In vivo transplantation is the recognised gold standard for demonstrating normal and malignant stem cell behaviors but there are many limitations to this technique. Xenotransplantation assays may introduce a selection bias as engraftment may depend on other properties of cancer cells including homing, evasion of host immune response and proliferative capacity.25 In addition, these xenograft experiments may not adequately model the interaction between tumor cells and the tumor microenvironment that occurs in humans, as highly purified, FACS-isolated tumor cells were used for transplantation. Mice only partially recapitulate the biology of human cells. Interactions between cells and the extracellular matrix play a major role in controlling their behaviour and indeed may dictate whether or not a tumor develops from a genetically damaged cell.26 Bissell and colleagues showed that an aberrant extracellular matrix may promote cancer development.27
These limitations to the CSC paradigm do not completely dismiss the idea but simply raise questions that need to be answer in order to holistically accept the hypothesis and a fact.
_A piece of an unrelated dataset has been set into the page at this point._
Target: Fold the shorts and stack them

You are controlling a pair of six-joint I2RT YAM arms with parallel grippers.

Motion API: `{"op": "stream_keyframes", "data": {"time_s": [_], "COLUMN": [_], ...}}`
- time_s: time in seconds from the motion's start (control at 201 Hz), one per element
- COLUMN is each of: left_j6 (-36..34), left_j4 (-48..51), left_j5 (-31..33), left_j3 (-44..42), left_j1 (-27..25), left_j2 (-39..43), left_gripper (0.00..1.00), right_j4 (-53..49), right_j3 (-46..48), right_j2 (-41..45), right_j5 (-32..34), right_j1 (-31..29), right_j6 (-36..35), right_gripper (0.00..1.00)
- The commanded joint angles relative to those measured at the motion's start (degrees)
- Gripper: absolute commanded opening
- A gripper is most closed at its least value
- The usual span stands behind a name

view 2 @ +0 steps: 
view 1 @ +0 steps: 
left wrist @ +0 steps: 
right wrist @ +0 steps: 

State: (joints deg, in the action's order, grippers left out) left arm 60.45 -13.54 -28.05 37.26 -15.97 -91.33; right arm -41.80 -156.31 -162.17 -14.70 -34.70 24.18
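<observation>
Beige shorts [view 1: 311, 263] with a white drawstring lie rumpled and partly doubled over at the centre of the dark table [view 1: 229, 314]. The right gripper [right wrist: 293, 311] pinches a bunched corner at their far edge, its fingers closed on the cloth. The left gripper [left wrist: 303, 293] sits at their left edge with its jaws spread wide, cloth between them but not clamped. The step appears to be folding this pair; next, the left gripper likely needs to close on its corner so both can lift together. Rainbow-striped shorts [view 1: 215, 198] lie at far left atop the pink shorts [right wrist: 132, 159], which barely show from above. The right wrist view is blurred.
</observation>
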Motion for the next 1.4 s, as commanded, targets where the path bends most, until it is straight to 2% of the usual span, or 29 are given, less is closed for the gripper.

In conclusion, the cancer stem cell hypothesis has started a new era in cancer research propelled by advances in cancer stem cell biotechnologies. There is a growing body of evidence that supports the idea that malignant tumors are initiated and maintained by a population of tumor cells that share similar biologic properties to normal adult stem cells. It provides an attractive explanation for the understanding of the biology of carcinogenesis but the current limitations that exist must be resolved before the hypothesis can be fully accepted. If proven to be true, it can have profound implications for revolutionizing current treatment and possibly a cure to one of the world's most dreaded disease.